CVE-2013-2000

Name of the Vulnerable Software and Affected Versions libXxf86dga version 1.1.3 and earlier xorg-server versions prior to 1.14.3-r2 libXext versions 1.3.2 libX11 versions 1.6.0 libXt versions 1.1.4 libXfixes versions 5.0.1 libXinerama versions 1.1.3 libXp versions 1.0.2 libXcursor versions 1.1.14 libXtst versions 1.2.2 libXi versions 1.7.2 libXres versions 1.0.7 libXrandr versions 1.4.1 libXv versions 1.0.9 libXvMC versions 1.0.8 libX11-common versions 1.6.0 libXrender versions 0.9.8 libxcb versions 1.9.1 xcb-proto versions 1.8

Description The issue involves multiple vulnerabilities in various packages of the X.org software, including libXxf86dga, xorg-server, libXext, libX11, libXt, libXfixes, libXinerama, libXp, libXcursor, libXtst, libXi, libXres, libXrandr, libXv, libXvMC, libX11-common, libXrender, libxcb, and xcb-proto. These vulnerabilities can be exploited remotely, potentially leading to a denial of service (crash) and possibly allowing the execution of arbitrary code. The vulnerabilities are caused by multiple buffer overflows in the affected packages, which can be triggered by crafted length or index values to specific functions, such as XDGAQueryModes and XDGASetMode.

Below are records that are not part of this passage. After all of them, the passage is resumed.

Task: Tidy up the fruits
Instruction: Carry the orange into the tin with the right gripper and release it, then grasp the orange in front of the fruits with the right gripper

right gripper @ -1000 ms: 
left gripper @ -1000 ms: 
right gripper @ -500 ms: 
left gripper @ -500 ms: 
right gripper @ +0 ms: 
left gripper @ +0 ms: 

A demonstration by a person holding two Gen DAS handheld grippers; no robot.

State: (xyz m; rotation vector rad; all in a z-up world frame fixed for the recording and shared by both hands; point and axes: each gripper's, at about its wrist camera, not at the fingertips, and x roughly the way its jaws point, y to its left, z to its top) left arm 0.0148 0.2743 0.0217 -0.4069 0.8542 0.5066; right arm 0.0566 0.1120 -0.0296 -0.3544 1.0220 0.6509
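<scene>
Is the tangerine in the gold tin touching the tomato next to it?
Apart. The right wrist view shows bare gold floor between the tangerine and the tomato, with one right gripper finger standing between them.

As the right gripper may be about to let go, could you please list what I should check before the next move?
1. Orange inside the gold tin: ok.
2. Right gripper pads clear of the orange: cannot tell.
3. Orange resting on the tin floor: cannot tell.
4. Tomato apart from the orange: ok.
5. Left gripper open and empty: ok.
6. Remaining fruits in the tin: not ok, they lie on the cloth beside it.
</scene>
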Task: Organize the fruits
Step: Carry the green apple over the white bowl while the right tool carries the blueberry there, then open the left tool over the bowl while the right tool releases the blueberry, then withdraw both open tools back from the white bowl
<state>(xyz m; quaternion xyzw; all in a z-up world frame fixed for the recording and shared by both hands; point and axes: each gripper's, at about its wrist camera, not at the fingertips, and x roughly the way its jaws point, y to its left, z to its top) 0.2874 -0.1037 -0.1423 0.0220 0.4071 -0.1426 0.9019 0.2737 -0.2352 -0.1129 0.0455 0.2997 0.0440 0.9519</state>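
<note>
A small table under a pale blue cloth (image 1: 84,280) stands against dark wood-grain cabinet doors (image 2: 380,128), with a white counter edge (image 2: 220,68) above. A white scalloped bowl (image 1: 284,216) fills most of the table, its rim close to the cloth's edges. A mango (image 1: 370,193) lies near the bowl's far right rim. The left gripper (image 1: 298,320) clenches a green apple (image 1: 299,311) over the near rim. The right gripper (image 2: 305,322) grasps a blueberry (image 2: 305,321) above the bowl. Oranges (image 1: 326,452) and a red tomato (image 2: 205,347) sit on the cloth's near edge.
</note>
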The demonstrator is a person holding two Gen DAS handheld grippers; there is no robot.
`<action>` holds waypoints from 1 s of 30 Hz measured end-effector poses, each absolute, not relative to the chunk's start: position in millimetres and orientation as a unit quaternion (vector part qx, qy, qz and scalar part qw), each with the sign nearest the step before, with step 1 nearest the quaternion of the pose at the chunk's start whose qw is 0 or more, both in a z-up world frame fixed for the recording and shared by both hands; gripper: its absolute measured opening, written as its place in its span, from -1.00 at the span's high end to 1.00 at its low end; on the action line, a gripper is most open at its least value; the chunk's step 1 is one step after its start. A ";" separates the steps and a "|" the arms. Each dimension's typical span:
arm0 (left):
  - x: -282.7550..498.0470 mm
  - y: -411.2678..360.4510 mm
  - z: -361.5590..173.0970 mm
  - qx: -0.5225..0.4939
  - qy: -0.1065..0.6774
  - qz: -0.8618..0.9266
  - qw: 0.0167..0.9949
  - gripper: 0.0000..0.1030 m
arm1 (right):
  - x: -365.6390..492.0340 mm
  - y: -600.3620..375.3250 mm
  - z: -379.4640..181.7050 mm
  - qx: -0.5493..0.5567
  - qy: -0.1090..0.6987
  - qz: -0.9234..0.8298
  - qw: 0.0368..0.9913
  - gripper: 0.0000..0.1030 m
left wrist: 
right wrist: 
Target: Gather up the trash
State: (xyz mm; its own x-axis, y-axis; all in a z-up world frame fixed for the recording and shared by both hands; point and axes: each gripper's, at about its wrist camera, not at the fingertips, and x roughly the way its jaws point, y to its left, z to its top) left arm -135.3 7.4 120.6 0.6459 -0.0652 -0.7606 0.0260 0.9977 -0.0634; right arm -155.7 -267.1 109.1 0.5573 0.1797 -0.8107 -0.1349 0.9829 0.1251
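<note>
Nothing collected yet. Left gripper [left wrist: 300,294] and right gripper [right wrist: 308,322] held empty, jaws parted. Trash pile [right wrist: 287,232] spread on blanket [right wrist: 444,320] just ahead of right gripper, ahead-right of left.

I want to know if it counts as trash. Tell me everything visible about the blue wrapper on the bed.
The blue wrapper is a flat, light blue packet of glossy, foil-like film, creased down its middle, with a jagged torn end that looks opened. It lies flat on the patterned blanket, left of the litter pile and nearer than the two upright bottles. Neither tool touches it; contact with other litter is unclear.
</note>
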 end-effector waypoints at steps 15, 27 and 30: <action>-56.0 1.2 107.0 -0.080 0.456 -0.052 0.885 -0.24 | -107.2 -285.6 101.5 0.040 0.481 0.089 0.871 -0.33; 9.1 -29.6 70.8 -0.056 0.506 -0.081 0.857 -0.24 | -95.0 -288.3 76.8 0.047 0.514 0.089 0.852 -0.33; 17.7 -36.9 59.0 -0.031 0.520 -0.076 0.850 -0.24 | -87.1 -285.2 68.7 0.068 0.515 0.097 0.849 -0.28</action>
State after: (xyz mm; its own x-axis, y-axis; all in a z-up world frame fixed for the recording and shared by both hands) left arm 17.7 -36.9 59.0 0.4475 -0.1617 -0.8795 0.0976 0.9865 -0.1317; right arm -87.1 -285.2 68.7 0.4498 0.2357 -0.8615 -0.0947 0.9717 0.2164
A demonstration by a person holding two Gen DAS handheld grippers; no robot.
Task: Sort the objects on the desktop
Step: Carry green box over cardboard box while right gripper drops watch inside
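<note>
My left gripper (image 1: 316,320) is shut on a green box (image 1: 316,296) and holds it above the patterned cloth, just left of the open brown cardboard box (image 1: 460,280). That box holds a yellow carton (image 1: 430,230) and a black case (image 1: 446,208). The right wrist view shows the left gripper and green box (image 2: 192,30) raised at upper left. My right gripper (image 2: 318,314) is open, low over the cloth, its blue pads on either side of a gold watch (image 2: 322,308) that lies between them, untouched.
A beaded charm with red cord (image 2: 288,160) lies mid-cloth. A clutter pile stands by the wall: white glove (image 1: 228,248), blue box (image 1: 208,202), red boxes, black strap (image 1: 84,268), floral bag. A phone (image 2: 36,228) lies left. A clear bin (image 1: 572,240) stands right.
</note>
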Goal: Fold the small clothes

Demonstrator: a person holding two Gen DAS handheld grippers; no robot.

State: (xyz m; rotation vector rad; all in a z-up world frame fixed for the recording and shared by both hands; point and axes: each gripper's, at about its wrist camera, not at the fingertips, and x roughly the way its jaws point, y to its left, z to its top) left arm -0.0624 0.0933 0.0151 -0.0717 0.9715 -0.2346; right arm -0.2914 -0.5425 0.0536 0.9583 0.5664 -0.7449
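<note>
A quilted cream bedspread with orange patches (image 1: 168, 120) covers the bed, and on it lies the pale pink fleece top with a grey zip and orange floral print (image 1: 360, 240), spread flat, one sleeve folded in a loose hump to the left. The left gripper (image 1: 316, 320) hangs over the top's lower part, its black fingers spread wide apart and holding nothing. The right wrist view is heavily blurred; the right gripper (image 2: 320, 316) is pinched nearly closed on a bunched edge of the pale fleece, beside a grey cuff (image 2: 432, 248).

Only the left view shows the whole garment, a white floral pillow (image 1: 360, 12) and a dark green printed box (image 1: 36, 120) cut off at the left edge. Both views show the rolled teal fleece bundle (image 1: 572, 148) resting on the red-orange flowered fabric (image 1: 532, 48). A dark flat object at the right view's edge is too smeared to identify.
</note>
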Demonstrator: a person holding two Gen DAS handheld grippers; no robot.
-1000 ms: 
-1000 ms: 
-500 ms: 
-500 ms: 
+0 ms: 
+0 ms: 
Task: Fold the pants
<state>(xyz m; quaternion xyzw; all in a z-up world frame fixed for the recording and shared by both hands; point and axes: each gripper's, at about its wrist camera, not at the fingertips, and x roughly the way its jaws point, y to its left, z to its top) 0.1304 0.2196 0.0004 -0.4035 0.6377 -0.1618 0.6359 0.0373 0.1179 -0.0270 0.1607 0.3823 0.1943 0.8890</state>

Recommendations For libXxf86dga version 1.1.3 and earlier, update to a version later than 1.1.3. For xorg-server versions prior to 1.14.3-r2, update to version 1.14.3-r2 or later. For libXext versions 1.3.2, update to a version later than 1.3.2. For libX11 versions 1.6.0, update to a version later than 1.6.0. For libXt versions 1.1.4, update to a version later than 1.1.4. For libXfixes versions 5.0.1, update to a version later than 5.0.1. For libXinerama versions 1.1.3, update to a version later than 1.1.3. For libXp versions 1.0.2, update to a version later than 1.0.2. For libXcursor versions 1.1.14, update to a version later than 1.1.14. For libXtst versions 1.2.2, update to a version later than 1.2.2. For libXi versions 1.7.2, update to a version later than 1.7.2. For libXres versions 1.0.7, update to a version later than 1.0.7. For libXrandr versions 1.4.1, update to a version later than 1.4.1. For libXv versions 1.0.9, update to a version later than 1.0.9. For libXvMC versions 1.0.8, update to a version later than 1.0.8. For libX11-common versions 1.6.0, update to a version later than 1.6.0. For libXrender versions 0.9.8, update to a version later than 0.9.8. For libxcb versions 1.9.1, update to a version later than 1.9.1. For xcb-proto versions 1.8, update to a version later than 1.8.